## Work item
Only the lines from the one containing "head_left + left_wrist" through the one containing "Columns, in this" should be printed, exactly as they appear below, with both ends included.

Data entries
--- START ---
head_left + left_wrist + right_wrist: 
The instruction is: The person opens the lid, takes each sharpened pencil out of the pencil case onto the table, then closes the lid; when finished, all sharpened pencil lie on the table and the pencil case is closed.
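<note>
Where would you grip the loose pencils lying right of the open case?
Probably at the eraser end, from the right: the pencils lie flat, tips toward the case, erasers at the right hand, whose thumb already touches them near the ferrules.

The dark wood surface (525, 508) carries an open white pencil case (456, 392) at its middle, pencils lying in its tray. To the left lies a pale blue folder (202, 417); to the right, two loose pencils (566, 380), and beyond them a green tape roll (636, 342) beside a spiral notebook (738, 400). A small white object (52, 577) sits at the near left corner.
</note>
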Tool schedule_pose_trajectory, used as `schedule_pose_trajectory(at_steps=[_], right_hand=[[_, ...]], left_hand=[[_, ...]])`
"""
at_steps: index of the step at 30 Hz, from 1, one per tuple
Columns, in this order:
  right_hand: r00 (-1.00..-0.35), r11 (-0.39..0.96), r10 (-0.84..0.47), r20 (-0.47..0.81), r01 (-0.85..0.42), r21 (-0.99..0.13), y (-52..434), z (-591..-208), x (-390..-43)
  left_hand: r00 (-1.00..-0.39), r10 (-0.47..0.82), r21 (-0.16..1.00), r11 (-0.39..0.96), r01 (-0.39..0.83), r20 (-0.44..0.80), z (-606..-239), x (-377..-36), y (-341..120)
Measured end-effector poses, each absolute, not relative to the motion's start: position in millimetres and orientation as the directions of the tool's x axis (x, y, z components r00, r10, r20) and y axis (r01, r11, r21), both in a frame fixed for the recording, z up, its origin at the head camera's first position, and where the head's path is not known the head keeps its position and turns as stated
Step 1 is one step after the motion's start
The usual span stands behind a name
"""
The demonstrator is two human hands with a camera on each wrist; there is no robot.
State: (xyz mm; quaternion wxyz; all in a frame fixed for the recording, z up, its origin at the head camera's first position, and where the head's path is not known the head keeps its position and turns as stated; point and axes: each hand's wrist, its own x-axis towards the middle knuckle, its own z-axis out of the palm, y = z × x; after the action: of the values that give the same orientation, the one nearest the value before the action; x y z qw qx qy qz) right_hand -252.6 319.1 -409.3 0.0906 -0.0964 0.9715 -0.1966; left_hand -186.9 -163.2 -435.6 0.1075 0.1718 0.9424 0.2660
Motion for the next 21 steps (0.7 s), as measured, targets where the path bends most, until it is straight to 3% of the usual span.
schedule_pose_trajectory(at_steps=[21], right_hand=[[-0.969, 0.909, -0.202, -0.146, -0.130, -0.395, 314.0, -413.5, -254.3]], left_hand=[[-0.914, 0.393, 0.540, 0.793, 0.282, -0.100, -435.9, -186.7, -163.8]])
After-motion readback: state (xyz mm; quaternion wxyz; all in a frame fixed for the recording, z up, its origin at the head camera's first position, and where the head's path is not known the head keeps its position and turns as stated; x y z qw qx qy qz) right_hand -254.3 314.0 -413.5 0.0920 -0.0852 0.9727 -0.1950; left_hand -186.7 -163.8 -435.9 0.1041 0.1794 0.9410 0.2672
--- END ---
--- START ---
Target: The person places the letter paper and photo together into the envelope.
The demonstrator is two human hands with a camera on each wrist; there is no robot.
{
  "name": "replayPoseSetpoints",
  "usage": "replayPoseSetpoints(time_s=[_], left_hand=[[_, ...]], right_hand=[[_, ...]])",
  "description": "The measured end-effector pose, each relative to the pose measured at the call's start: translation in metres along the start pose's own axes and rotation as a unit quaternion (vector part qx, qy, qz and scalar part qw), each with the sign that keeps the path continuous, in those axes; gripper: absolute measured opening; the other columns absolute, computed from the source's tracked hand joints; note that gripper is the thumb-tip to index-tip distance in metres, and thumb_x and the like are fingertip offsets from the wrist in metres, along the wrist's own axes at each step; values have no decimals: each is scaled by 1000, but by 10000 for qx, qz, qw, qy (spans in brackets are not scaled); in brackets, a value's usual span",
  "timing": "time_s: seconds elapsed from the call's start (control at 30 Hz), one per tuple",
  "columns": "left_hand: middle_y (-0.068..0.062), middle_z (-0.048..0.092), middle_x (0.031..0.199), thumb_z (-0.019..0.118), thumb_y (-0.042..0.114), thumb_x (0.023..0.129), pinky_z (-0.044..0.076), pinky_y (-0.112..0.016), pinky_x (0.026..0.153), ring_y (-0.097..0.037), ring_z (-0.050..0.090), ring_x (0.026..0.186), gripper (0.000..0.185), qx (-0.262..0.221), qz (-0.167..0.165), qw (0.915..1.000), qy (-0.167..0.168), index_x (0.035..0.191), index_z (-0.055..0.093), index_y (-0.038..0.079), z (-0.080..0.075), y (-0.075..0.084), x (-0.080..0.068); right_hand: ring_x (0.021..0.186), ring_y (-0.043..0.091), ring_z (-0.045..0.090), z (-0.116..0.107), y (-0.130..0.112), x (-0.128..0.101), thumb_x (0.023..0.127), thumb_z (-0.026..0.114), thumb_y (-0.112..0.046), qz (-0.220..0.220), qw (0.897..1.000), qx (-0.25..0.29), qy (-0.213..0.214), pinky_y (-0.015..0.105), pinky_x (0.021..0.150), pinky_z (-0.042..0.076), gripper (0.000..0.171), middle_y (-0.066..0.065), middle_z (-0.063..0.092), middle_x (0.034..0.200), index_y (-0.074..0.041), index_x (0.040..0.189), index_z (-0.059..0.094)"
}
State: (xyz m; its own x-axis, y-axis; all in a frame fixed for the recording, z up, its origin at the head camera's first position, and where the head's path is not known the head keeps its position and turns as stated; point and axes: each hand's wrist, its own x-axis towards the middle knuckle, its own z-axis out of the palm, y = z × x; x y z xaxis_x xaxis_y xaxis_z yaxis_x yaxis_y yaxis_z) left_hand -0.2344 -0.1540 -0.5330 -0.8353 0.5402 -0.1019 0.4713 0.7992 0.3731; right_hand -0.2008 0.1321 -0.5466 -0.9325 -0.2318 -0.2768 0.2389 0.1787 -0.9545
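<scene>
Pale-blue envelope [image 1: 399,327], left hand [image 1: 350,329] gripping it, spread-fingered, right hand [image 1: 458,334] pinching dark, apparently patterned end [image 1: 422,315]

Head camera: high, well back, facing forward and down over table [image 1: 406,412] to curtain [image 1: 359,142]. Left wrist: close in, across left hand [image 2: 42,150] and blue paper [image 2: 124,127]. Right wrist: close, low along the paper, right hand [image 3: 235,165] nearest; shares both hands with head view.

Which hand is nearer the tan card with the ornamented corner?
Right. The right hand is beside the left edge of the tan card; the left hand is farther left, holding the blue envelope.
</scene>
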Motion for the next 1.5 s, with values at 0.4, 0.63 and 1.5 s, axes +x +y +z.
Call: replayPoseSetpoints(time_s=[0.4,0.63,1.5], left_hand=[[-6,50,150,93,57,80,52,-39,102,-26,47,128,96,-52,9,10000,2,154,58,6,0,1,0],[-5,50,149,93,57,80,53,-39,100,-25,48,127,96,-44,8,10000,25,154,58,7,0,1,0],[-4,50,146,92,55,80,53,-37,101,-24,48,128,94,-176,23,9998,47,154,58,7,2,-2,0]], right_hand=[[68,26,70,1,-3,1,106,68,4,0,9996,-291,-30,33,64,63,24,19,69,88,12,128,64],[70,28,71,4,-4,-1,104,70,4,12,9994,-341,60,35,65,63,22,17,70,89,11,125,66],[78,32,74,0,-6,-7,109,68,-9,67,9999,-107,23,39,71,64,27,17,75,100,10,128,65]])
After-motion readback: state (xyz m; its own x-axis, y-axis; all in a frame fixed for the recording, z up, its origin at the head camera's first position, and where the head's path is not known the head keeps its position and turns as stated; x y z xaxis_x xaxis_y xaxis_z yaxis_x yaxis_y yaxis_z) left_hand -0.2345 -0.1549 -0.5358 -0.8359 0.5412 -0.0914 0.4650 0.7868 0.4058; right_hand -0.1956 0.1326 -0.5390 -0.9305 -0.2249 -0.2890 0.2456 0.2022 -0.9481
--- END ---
## Finished exercise
head_left + left_wrist + right_wrist: 
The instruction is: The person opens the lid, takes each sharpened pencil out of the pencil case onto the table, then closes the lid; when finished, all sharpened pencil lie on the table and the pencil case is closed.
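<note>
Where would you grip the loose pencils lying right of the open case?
Probably at the eraser end, from the right: the pencils lie flat, tips toward the case, erasers at the right hand, whose thumb already touches them near the ferrules.

The dark wood surface (525, 508) carries an open white pencil case (456, 392) at its middle, pencils lying in its tray. To the left lies a pale blue folder (202, 417); to the right, two loose pencils (566, 380), and beyond them a green tape roll (636, 342) beside a spiral notebook (738, 400). A small white object (52, 577) sits at the near left corner.
</note>
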Tool schedule_pose_trajectory, used as `schedule_pose_trajectory(at_steps=[_], right_hand=[[_, ...]], left_hand=[[_, ...]])`
"""
at_steps: index of the step at 30 Hz, from 1, one per tuple
Columns, in this order:

No part of the exercise remains open.